Since ACARS is not an emergency sort of channel it is possible the protocol requires some form of wait between transmisson periods. During that wait other planes could request a slot. Then the satellite would designate the next plane to send a data packet. (The strategy after a packet's receipt acknowledgment would call for a small random delay with a very short time slot allocation request message being sent at the end of the delay. Planes heard would be serviced one at a time by the satellite granting them a transmission time slot.)

Regarding a spin maybe driving the satellite out of the antenna beam the satellite is geosynchronous. The antenna has a 40-45 degree cone to its 3dB or half power point judging from its claimed gain. The satellite use was probably the one just about over the coast of Africa. The plane was virtually under it in the N/S plane and well inside the satellites footprint E/W. If the plane spun fast antenna tracking would not work and it would probably go (barely) outside the beam. If the spin was a "leisurely" 2 minutes, as the gaps suggest, the beam COULD be automatically steered to maintain its aim at the satellite. (I was involved with a completely different use for Inmarsat satellites. And our antenna easily tracked something as leisurely as 2 minutes. I heard that some Arabs mounted antennas on top of their cars in Saudi Arabia and drove around using Inmarsat as their "cell phone" before there were cellphones. Cars turn. But the antenna tracked it.)

That's the basis for my doubting the transmission gaps are caused by the antenna aim being off the satellites.

On the other hand, the antenna is a patch antenna. So it's steering ability is somewhat limited to a cone about 75 degrees from vertical. A heavy bank could position the antenna so that communications was very marginal. A really severe bank could literally hide the satellite from the antenna.

One last observation I believe I noticed in the BEA report (English version) was that there were no indications of attempted ACARS transmissions that did not make it through. What I don't know is whether my mind is playing tricks on me or not. Bad aim would lead to partial messages with high error rates. That would cause them to be tossed. But the system would likely record the event as a lost message.

(Time for me to shut up.

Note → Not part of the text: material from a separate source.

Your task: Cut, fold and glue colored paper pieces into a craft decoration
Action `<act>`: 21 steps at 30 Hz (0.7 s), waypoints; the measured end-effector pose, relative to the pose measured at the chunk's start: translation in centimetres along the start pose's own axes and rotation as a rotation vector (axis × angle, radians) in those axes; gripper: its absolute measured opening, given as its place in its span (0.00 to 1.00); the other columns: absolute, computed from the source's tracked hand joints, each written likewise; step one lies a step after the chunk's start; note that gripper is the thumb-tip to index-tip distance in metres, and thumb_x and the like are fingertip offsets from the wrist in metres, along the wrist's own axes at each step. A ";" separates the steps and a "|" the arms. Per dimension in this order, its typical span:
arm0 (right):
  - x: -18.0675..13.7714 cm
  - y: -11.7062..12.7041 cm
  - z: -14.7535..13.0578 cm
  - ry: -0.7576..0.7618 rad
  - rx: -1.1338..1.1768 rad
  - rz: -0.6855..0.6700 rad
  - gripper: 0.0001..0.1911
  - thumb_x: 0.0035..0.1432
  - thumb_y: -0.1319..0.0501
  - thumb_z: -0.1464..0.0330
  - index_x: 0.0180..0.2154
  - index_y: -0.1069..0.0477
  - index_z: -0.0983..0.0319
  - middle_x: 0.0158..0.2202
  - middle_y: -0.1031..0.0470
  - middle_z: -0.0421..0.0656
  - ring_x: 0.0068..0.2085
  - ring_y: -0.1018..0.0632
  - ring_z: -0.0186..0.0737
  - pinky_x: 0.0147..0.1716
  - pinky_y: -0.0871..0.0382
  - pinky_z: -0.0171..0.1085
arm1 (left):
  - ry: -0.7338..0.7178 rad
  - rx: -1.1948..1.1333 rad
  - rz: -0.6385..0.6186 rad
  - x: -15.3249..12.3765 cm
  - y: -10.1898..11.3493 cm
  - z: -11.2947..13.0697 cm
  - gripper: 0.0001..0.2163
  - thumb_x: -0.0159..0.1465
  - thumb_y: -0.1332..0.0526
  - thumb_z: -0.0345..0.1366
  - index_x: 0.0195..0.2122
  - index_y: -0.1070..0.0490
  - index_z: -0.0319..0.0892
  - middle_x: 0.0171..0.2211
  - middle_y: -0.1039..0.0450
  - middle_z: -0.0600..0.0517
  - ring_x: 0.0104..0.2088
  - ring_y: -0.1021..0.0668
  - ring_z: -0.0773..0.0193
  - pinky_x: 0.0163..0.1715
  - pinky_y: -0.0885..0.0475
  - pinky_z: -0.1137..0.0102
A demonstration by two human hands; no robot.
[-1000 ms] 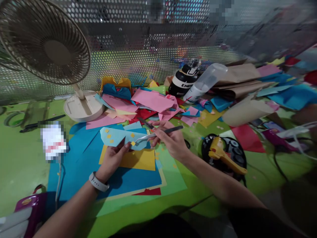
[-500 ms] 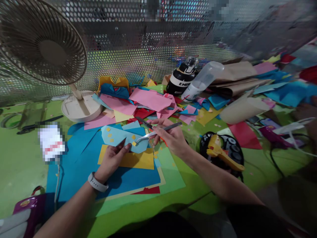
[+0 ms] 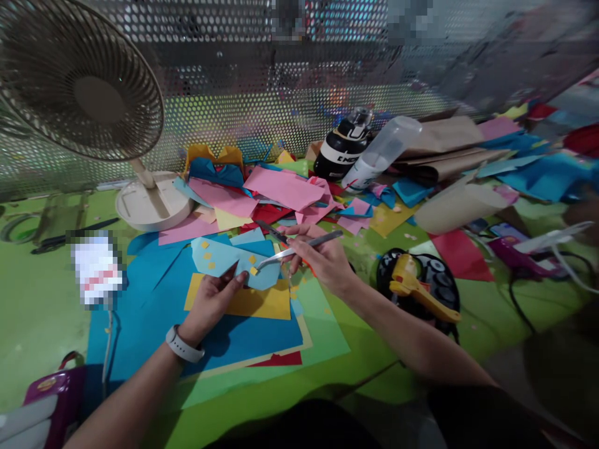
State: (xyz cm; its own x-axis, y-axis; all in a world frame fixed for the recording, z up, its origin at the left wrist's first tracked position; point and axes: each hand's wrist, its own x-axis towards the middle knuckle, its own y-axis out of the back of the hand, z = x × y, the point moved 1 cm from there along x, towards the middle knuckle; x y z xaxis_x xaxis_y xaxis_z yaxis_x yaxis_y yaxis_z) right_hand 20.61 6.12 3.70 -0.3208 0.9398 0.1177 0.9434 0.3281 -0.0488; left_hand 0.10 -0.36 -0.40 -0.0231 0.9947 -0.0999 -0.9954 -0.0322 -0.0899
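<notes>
In the head view my left hand [image 3: 216, 294] pinches the lower edge of a light blue paper piece [image 3: 229, 260] between thumb and fingers. Several small yellow paper squares [image 3: 253, 271] lie on that piece. My right hand [image 3: 322, 252] grips silver tweezers [image 3: 299, 247], their bent tips at the lowest yellow square on the right side. What look like scissors, with dark blades [image 3: 271, 231] and orange handles, are also tucked in this hand, partly hidden by the fingers. Below the light blue piece are a yellow-orange paper strip [image 3: 262, 302] and large blue sheets [image 3: 234, 343].
A fan [image 3: 154, 202] stands at the back left, near a blurred white device [image 3: 97, 268] on a cable. Coloured paper scraps [image 3: 285, 187], a black bottle [image 3: 339, 149] and a clear bottle [image 3: 384, 153] line the back. A yellow tool [image 3: 421, 290] rests on a black round item at right.
</notes>
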 end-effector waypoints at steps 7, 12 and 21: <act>0.1 0.0 0.1 0.006 -0.004 -0.015 0.17 0.56 0.37 0.57 0.40 0.34 0.62 0.18 0.28 0.33 0.20 0.23 0.34 0.23 0.25 0.33 | -0.004 -0.010 -0.010 0.0 0.0 -0.1 0.12 0.56 0.32 0.43 0.34 0.27 0.39 0.29 0.25 0.52 0.30 0.25 0.65 0.35 0.27 0.70; -0.1 -0.2 -0.1 0.005 -0.019 0.001 0.17 0.56 0.37 0.57 0.40 0.34 0.62 0.19 0.28 0.34 0.18 0.25 0.32 0.20 0.27 0.33 | -0.002 -0.032 0.014 0.1 -0.1 0.1 0.13 0.54 0.31 0.43 0.33 0.26 0.39 0.28 0.25 0.53 0.29 0.25 0.64 0.35 0.26 0.69; -0.1 0.5 -0.2 0.163 -0.017 0.030 0.16 0.62 0.44 0.54 0.45 0.32 0.57 0.30 0.21 0.40 0.29 0.19 0.38 0.30 0.23 0.38 | -0.002 -0.075 0.025 0.0 -0.1 0.1 0.13 0.53 0.30 0.43 0.33 0.25 0.40 0.28 0.24 0.53 0.29 0.24 0.64 0.35 0.26 0.69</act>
State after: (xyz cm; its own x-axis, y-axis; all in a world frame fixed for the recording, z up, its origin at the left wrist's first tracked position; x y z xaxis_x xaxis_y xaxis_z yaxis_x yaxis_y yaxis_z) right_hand 21.16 6.22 3.86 -0.2754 0.9208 0.2762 0.9542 0.2968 -0.0377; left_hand 0.16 -0.36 -0.28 -0.0483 0.9937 -0.1015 -0.9847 -0.0644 -0.1617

I'm getting into stuff to obscure to try to detail for probably no great purpose.)

JD-EE 11th April 2011 10:42

Here's a brief addendum inspired by a trip to Wikipedia (Inmarsat antenna locations) and PJ2's drawings.

Apparently the satellite likely in use is at about 15.5 degrees West. That means the antenna aim was on the order of 15 degrees off vertical. That means with its beamwidth if the antenna was aimed 15 degrees off vertical the opposite direction the satellite would still be well within the lobe perhaps at its 1dB or 1.5dB points ( 80% to 62% power points). Any transmissions would have been noticed.

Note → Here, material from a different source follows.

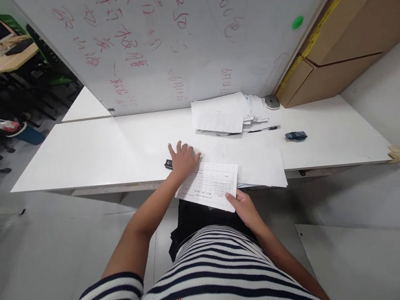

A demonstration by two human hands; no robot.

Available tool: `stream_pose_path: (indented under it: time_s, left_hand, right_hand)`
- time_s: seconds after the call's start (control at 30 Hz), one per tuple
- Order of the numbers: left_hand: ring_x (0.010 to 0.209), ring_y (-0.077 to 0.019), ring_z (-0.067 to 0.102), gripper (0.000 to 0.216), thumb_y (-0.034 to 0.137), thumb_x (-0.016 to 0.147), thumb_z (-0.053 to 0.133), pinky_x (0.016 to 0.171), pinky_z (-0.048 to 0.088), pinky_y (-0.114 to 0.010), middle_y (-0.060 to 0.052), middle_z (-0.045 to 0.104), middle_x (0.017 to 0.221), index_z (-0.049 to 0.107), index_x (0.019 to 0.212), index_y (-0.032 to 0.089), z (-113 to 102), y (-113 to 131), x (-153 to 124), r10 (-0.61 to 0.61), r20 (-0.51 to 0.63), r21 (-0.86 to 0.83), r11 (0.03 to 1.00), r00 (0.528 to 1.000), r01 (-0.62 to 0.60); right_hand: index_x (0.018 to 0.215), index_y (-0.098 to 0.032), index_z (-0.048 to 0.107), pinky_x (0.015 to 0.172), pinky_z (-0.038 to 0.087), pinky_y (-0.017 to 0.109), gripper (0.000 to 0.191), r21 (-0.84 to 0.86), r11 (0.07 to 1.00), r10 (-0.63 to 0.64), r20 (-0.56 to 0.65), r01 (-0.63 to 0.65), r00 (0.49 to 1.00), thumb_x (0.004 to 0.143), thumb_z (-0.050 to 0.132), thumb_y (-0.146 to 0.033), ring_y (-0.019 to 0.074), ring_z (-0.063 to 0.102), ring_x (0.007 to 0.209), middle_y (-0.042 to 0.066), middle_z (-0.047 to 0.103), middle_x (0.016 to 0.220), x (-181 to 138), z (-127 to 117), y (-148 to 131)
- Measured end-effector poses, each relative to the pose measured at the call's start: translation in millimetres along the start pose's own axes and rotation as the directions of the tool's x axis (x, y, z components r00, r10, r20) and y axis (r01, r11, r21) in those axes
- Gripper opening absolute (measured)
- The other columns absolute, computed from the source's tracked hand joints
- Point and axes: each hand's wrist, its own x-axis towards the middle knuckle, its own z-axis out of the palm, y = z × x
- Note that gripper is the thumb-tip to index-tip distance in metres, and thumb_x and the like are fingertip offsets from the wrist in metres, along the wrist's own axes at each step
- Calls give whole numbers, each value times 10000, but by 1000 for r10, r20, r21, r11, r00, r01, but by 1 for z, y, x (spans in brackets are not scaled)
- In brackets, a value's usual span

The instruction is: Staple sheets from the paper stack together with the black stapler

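At the desk's [120, 147] 6 o'clock edge, the right hand [245, 207] pinches a printed form [210, 184] between thumb and fingers; the left hand [184, 159], fingers spread, lies at its 11 o'clock corner, a stapler [168, 164] jutting toward 9.

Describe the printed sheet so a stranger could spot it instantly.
Find the white table in front of the whiteboard. At the table's near edge, the right hand pinches a sheet near one corner. Rows of fine printed lines set it apart from the nearly blank sheets to its right.
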Motion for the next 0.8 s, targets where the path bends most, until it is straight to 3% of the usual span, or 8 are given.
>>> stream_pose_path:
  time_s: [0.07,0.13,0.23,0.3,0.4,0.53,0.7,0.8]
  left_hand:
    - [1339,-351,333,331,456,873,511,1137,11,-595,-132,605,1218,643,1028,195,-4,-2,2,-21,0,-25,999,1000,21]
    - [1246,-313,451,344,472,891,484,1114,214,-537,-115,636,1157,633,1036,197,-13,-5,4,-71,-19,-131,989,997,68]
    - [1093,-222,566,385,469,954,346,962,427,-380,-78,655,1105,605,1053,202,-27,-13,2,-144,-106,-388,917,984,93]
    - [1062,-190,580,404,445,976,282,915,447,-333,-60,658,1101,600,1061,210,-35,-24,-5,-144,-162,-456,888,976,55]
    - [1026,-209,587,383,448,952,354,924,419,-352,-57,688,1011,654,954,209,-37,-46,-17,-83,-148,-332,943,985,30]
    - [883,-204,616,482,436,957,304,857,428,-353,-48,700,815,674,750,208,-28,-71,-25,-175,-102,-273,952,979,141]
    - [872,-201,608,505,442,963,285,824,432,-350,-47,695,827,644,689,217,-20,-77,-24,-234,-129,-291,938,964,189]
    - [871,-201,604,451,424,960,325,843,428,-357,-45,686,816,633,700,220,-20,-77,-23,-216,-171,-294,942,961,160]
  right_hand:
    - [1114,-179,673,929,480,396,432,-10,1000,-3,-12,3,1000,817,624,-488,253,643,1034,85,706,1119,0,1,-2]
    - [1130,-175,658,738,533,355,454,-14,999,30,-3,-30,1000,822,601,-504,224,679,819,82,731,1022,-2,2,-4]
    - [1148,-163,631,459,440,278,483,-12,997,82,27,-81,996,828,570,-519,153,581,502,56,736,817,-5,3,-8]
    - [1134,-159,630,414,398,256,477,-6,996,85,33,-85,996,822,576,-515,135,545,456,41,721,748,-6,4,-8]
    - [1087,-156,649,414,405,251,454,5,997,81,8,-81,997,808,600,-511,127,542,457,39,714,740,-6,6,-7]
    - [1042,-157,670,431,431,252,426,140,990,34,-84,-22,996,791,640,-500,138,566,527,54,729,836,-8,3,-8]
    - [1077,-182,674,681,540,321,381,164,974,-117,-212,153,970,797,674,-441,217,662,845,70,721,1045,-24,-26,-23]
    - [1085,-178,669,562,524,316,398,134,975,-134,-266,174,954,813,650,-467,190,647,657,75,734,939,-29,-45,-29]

(Visits to the Inmarsat site dug up pictures that were rather vague and no actual parking slot location. So I had thought the antenna was closer to 0 degrees via a really conservative guess.)

HazelNuts39 11th April 2011 11:37

JD-EE;

I seem to remember, but can't find the source right now, that:

- Somewhere in report #1 or #2, BEA says that all messages passed through the same satellite, and names that satellite. The Inmarsat site locates that satellite to the West of the aircraft.

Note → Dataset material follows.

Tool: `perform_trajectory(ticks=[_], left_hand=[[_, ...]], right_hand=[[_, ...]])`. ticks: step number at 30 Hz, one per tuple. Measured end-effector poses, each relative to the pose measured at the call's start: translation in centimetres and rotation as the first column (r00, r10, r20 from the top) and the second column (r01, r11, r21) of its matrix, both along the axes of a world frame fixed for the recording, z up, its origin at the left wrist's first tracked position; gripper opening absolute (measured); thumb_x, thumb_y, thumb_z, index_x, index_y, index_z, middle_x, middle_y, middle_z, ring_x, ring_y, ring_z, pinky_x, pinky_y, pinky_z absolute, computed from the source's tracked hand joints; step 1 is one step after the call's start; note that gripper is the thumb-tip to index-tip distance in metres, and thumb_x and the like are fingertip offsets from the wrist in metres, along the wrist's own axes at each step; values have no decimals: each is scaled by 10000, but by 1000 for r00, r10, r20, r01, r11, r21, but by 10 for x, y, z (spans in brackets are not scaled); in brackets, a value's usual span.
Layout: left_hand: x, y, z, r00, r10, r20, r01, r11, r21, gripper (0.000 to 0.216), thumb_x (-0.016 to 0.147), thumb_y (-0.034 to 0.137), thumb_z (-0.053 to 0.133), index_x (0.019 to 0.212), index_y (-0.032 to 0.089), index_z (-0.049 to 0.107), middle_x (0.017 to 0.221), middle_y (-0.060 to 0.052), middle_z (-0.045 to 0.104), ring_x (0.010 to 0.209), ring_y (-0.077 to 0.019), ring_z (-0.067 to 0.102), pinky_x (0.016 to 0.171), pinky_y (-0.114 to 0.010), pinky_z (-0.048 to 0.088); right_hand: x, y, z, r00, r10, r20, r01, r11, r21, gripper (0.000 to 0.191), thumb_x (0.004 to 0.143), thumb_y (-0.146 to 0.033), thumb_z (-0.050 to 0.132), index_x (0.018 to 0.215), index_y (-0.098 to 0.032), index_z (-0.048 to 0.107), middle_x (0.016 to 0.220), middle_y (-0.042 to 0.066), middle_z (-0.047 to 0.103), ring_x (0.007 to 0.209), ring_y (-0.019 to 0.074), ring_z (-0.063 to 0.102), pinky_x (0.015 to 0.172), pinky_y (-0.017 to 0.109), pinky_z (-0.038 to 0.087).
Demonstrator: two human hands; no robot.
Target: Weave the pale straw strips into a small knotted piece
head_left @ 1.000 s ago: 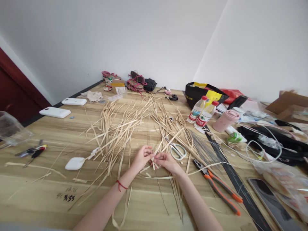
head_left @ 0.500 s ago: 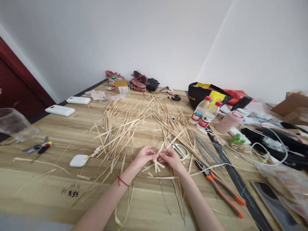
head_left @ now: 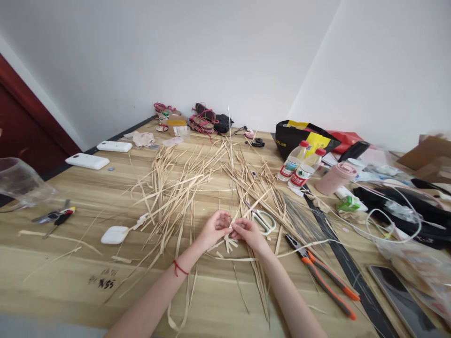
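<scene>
Close together near the middle of the table, my left hand [head_left: 215, 228] and my right hand [head_left: 246, 231] pinch a small piece woven from pale flat straw strips [head_left: 230, 243]. Short strip ends fan out below the fingertips, and a thin strip rises from between the hands toward the back. The fingers hide the centre of the piece. Just right of my right hand lie scissors [head_left: 264, 220] with pale green handles. Loose straw strips [head_left: 176, 188] spread in a large pile beyond and to the left of my hands.
Orange-handled pliers [head_left: 324, 277] and a phone [head_left: 401, 295] lie at right. Two bottles [head_left: 299, 166], a pink tumbler [head_left: 336, 178] and a black-yellow bag [head_left: 306, 136] stand at back right. Far left are a clear jug [head_left: 24, 183], small tools [head_left: 58, 216] and a white case [head_left: 114, 234].
A long thin strip now stands up from between my hands. My left fingers have lifted and opened slightly, while the woven piece stays in nearly the same spot.
</scene>
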State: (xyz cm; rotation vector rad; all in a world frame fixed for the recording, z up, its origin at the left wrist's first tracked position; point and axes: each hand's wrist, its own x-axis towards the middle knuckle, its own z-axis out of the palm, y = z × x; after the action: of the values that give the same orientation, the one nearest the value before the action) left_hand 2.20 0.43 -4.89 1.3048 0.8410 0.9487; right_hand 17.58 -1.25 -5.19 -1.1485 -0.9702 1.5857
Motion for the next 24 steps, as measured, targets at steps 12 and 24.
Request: perform_trajectory(ticks=[12, 24], left_hand=[[-4, 6, -6, 998, 67, 9, -67, 995, -75, 333, 676, 246, 657, 970, 159, 527, 992, -71, 599, 924, -183, 574, 780, -317, 472], [-4, 3, 3, 998, 35, 59, -24, 984, -178, 351, 725, 306, 617, 1019, 179, 473, 933, -54, 599, 810, -156, 593, 647, -253, 476]], right_hand=[[-2, -3, 6, 995, 78, -65, -80, 996, -34, 363, 609, -424, 714, 747, -161, 505, 638, 33, 664, 516, 130, 630, 506, 239, 513], [1, -4, 6, 994, 89, -64, -93, 995, -46, 356, 640, -446, 686, 758, -184, 476, 662, 30, 672, 570, 153, 644, 547, 268, 510]])
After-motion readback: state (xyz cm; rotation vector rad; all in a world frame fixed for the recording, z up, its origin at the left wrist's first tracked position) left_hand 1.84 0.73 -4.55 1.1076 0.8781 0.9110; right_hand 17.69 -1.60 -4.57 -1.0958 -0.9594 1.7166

- Somewhere else BEA says that during one of the 'breaks', the connection to the satellite was lost. Some considerable time ago, a poster on this thread disputed that, saying that BEA had misunderstood information provided by the satellite operator, and that in fact it was not established that communication had been lost in that period.

IIRC, ...

takata 11th April 2011 11:52


Originally Posted by valvanuz
Would you get ACARS for major malfunctions of ailerons, flaps or rudder?

Sure, ACARS are triggered for any malfunction (minor, major) and cockpit alerts, including ACARS being inop... but nobody would receive it.

valvanuz 11th April 2011 12:36

Thanks TAkata,

If this is the case, is it safe to assume there were no malfunctions of rudder, flaps and ailerons at least until the last ACARS received (cabin vertical pressure i.e. +/- 6000ft)? If true, then no VS separation at high altitude?

takata 11th April 2011 12:48

Drift below surface
 
Salute,

Originally Posted by sd666
In addition, you shouldn't assume that the aircraft hit the water directly above it's resting place on the sea-bed. Currents play a factor. Those current's could have caused a drift back towards the LKP completely by coincidence.

Well, a close look at the currents below surface will tell that it would be almost negligible for most of the heavy parts sinking right after impact (see, for example, this SHOM study about this spot hydrography available on the BEA site).

Consequently, the wreckage field should be pretty close from the actual crash site. Most wreckage would sink immediately with very little drift and only some of the parts with any remaining buoyancy would drift further away on the surface before sinking when its buoyancy will become negative.

takata 11th April 2011 13:21

Salute,

Originally Posted by valvanuz
If this is the case, is it safe to assume there were no malfunctions of rudder, flaps and ailerons at least until the last ACARS received (cabin vertical pressure i.e. +/- 6000ft)? If true, then no VS separation at high altitude?

Well, it is safe to assume that what fault was not detected until 0214:26 was very unlikely.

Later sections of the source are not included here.